_Work instructions_
Every line below should be repeated exactly as written.

_Data shown_

—————

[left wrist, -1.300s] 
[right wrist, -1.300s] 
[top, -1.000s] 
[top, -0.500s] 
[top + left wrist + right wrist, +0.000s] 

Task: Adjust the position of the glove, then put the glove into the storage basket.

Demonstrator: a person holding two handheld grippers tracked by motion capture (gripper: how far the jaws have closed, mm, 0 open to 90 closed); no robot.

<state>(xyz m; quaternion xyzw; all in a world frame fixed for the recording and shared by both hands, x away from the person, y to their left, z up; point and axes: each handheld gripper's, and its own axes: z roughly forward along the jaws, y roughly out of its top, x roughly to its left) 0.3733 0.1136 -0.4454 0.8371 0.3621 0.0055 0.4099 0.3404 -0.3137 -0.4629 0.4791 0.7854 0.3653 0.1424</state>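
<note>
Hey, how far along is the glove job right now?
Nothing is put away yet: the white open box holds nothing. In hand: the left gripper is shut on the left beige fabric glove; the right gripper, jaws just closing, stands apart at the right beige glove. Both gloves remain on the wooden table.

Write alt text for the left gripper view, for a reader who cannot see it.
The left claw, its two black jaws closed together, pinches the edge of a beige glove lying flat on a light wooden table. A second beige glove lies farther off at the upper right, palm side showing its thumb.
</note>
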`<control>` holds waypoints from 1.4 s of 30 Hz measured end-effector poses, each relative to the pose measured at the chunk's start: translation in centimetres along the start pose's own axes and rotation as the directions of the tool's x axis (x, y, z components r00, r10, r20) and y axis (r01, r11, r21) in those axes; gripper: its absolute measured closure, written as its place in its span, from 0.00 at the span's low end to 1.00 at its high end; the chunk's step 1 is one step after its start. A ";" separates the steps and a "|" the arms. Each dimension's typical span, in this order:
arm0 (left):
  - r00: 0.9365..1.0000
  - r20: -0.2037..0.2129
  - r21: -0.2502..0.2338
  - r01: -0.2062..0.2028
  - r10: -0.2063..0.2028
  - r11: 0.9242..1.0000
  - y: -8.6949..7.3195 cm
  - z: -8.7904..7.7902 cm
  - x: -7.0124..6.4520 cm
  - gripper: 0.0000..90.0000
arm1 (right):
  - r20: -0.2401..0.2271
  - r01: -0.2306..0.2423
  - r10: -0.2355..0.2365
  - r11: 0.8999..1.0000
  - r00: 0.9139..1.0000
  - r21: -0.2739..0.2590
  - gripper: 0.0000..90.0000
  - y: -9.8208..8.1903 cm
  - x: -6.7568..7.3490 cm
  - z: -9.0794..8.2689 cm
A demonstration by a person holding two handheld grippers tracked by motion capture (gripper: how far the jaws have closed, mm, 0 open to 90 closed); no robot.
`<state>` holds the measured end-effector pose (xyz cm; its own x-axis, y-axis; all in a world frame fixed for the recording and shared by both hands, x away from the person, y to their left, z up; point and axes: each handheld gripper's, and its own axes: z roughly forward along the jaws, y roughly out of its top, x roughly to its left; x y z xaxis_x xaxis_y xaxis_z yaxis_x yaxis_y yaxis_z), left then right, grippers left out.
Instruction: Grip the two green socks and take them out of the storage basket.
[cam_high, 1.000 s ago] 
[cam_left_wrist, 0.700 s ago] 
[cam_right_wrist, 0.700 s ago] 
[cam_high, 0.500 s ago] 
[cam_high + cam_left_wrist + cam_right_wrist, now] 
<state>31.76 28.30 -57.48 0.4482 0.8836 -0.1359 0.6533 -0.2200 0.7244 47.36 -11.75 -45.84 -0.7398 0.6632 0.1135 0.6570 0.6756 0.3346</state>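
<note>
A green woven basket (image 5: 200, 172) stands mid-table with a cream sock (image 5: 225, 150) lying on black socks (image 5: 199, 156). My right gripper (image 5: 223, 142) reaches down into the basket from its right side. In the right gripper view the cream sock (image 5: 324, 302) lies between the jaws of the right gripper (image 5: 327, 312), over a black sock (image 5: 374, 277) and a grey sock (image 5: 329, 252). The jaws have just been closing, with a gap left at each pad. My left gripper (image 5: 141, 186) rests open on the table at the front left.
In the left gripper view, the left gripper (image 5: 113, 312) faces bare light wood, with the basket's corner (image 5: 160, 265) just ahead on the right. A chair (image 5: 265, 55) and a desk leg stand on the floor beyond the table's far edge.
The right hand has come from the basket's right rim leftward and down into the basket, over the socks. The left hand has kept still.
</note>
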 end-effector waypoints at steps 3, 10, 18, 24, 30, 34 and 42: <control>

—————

_Your response_
[left wrist, -1.300s] 
[right wrist, -1.300s] 
[top, -1.000s] 
[top, -0.500s] 
[top + left wrist + right wrist, +0.000s] 

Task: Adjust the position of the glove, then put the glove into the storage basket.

Demonstrator: a person holding two handheld grippers tracked by motion capture (gripper: how far the jaws have closed, mm, 0 open to 90 closed); no robot.

<state>(xyz m; quaternion xyzw; all in a world frame fixed for the recording and shared by both hands, x away from the person, y to their left, z up; point and axes: each handheld gripper's, and its own axes: z roughly forward along the jaws, y roughly out of its top, x roughly to its left) 0.3733 0.1136 -0.4454 0.8371 0.3621 0.0055 0.4099 0.3404 -0.3137 -0.4629 0.4791 0.7854 0.3653 0.1424</state>
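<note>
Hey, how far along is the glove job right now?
Nothing is put away yet: the white open box holds nothing. In hand: the left gripper is shut on the left beige fabric glove; the right gripper, jaws just closing, stands apart at the right beige glove. Both gloves remain on the wooden table.

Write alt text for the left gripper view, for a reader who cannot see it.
The left claw, its two black jaws closed together, pinches the edge of a beige glove lying flat on a light wooden table. A second beige glove lies farther off at the upper right, palm side showing its thumb.
</note>
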`<control>` holds waypoints from 1.4 s of 30 Hz measured end-effector poses, each relative to the pose measured at the chunk's start: translation in centimetres along the start pose's own axes and rotation as the directions of the tool's x axis (x, y, z components r00, r10, r20) and y axis (r01, r11, r21) in those axes; gripper: its absolute measured closure, written as its place in its span, from 0.00 at the span's low end to 1.00 at its high end; the chunk's step 1 is one step after its start. A ";" separates the steps and a "|" the arms. Each dimension's typical span, in this order:
arm0 (left):
  - r00: 0.9365..1.0000
  - r20: -0.2037..0.2129
  - r21: -0.2502..0.2338
  - r01: -0.2062..0.2028
  - r10: -0.2063..0.2028
  - r11: 0.9242..1.0000
  - y: -8.6949..7.3195 cm
  - z: -8.7904..7.7902 cm
  - x: -7.0124..6.4520 cm
  - gripper: 0.0000..90.0000
arm1 (right):
  - r20: -0.2401..0.2271
  - r01: -0.2306..0.2423
  - r10: -0.2355..0.2365
  - r11: 0.8999..1.0000
  - r00: 0.9139..1.0000
  - r21: -0.2739..0.2590
  - gripper: 0.0000..90.0000
  - y: -9.8208..8.1903 cm
  - x: -6.7568..7.3490 cm
  - z: -9.0794..8.2689 cm
A demonstration by a person holding two handheld grippers tracked by motion capture (gripper: how far the jaws have closed, mm, 0 open to 90 closed); no robot.
`<state>` holds the measured end-effector pose (xyz cm; its own x-axis, y-axis; all in a world frame fixed for the recording and shared by both hands, x away from the person, y to their left, z up; point and axes: each handheld gripper's, and its own axes: z roughly forward along the jaws, y roughly out of its top, x roughly to its left; x y z xaxis_x xaxis_y xaxis_z yaxis_x yaxis_y yaxis_z), left then right, grippers left out.
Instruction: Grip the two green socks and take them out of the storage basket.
[cam_high, 1.000 s ago] 
[cam_left_wrist, 0.700 s ago] 
[cam_right_wrist, 0.700 s ago] 
[cam_high, 0.500 s ago] 
[cam_high + cam_left_wrist + cam_right_wrist, now] 
<state>31.76 28.30 -57.48 0.4482 0.8836 -0.1359 0.6533 -0.2200 0.7244 47.36 -11.75 -45.84 -0.7398 0.6632 0.1135 0.6570 0.6756 0.3346</state>
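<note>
A green woven basket (image 5: 200, 172) stands mid-table with a cream sock (image 5: 225, 150) lying on black socks (image 5: 199, 156). My right gripper (image 5: 223, 142) reaches down into the basket from its right side. In the right gripper view the cream sock (image 5: 324, 302) lies between the jaws of the right gripper (image 5: 327, 312), over a black sock (image 5: 374, 277) and a grey sock (image 5: 329, 252). The jaws have just been closing, with a gap left at each pad. My left gripper (image 5: 141, 186) rests open on the table at the front left.
In the left gripper view, the left gripper (image 5: 113, 312) faces bare light wood, with the basket's corner (image 5: 160, 265) just ahead on the right. A chair (image 5: 265, 55) and a desk leg stand on the floor beyond the table's far edge.
The right hand has come from the basket's right rim leftward and down into the basket, over the socks. The left hand has kept still.
</note>
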 end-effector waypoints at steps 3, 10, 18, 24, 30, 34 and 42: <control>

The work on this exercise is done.